И она сделала своими изящными руками, пальцы которых были унизаны перстнями один другого краше, такой жест, как если бы кому-то немилосердно скручивала шею.

– Марина, а «они», о которых вы так сурово говорите, – осторожно поинтересовалась Алёна, – это кто?

– Да эти… – Марина выразилась весьма энергично, – из полиции!

Немедленно выяснилось, что Марина, обеспокоенная судьбой девушек, уже пыталась заявить об их исчезновении, однако заявления у нее не приняли, ответив, что предпринимают такие действия лишь по просьбам близких родственников, это раз, второе, девушки уже совершеннолетние и мало ли какие у них могут быть потребности («Потребности, они так и сказали!» – с отвращением повторила Марина), поэтому фактом пропажи начинает считаться трехдневное отсутствие человека. А прошли всего лишь сутки.

Марина немедленно набрала номер и сообщила сведения о «Ниссане» и двух двойках в его номере.

Некоторое время она слушала ответ. Потом лицо ее исказилось бессильной яростью и, рявкнув: «Я больше не могу этого слушать! Вы не соображаете, что говорите!» – она шваркнула трубку на рычаг.

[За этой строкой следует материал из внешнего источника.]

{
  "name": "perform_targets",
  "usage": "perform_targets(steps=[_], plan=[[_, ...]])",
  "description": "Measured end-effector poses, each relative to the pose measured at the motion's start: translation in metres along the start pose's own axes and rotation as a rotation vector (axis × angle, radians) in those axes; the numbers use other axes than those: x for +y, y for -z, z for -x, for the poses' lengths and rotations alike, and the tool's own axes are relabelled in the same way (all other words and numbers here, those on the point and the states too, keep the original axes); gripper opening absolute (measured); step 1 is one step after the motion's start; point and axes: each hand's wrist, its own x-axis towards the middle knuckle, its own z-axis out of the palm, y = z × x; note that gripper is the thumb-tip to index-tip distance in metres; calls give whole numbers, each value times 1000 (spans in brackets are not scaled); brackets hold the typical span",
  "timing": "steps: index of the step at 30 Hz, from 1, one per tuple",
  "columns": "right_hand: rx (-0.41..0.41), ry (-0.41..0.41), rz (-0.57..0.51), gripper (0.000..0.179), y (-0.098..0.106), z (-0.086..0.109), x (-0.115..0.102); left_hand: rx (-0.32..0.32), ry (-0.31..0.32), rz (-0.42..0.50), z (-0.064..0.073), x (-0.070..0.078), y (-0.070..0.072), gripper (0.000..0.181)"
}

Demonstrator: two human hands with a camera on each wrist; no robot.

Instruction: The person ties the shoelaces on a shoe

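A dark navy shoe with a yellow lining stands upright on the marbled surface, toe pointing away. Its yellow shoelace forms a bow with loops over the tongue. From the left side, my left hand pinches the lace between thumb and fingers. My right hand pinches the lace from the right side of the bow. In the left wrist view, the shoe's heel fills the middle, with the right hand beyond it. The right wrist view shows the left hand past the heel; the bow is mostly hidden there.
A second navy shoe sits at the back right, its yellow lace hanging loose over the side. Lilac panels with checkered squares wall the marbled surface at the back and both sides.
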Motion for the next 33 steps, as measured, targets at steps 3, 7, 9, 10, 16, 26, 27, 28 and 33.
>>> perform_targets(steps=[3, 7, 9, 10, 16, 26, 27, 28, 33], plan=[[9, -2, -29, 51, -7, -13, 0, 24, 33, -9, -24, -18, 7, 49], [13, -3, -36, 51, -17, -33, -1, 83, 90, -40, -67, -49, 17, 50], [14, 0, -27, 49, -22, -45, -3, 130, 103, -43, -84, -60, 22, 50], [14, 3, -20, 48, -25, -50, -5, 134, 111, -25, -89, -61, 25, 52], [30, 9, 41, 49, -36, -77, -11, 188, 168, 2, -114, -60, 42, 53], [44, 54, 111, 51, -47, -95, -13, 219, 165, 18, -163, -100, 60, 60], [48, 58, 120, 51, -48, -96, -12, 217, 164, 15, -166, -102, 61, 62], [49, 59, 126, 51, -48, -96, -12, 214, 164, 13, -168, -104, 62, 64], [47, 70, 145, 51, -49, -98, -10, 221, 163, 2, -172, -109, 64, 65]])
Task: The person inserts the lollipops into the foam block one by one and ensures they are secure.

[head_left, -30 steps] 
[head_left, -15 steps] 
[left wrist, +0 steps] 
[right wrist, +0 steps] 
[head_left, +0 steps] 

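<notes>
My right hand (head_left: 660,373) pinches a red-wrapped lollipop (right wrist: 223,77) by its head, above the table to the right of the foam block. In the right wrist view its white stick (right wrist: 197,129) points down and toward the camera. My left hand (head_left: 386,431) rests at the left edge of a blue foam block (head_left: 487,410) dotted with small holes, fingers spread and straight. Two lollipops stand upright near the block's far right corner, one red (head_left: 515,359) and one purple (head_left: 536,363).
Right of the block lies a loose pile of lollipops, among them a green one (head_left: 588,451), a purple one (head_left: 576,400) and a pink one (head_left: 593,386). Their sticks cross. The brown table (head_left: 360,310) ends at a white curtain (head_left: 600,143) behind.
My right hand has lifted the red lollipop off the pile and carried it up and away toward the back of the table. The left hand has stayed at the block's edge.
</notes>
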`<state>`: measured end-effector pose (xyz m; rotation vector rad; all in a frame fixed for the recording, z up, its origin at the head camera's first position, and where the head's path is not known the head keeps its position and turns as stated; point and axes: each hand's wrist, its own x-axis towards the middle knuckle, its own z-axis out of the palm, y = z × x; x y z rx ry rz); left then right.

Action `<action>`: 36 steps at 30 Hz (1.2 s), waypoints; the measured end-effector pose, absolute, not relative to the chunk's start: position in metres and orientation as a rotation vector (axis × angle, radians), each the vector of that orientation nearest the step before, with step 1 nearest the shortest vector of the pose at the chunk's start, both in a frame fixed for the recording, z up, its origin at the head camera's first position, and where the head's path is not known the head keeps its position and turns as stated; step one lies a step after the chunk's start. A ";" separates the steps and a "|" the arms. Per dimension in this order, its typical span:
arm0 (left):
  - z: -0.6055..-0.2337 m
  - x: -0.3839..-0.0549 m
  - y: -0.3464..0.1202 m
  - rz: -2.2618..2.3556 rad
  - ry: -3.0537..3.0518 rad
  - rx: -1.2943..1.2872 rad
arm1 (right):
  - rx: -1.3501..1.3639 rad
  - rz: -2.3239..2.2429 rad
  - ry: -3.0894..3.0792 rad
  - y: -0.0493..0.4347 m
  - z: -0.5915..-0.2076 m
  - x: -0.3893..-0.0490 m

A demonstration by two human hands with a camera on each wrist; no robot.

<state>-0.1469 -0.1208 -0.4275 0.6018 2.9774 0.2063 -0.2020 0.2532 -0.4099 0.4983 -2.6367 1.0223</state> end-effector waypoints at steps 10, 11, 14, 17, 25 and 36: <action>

Алёна вздохнула и с жалостью взглянула на свою взбешенную приятельницу. Нетрудно было угадать, что ей сказали. Какую-нибудь гадость насчет девушек, которые небось поехали кататься со своими любовниками…

– Что, опять посоветовали ждать трое суток? – невесело усмехнулась она.

Марина снова выразилась весьма энергично, Алёна даже поежилась, поскольку к инвективной лексике относилась резко отрицательно. С другой стороны, такая уж была ситуация инвективная, что без соответствующей лексики просто не обойдешься.

– Ничего я не собираюсь ждать! – бушевала Марина. – Я знаю Катьку, она не способна загулять, и даже если загуляла бы, позвонила бы, предупредила! Она же знает, что нам послезавтра номер сдавать, она бы… – Она даже поперхнулась от гнева и воскликнула: – Немедленно поеду к начальнику этого отделения. Они у меня все попляшут!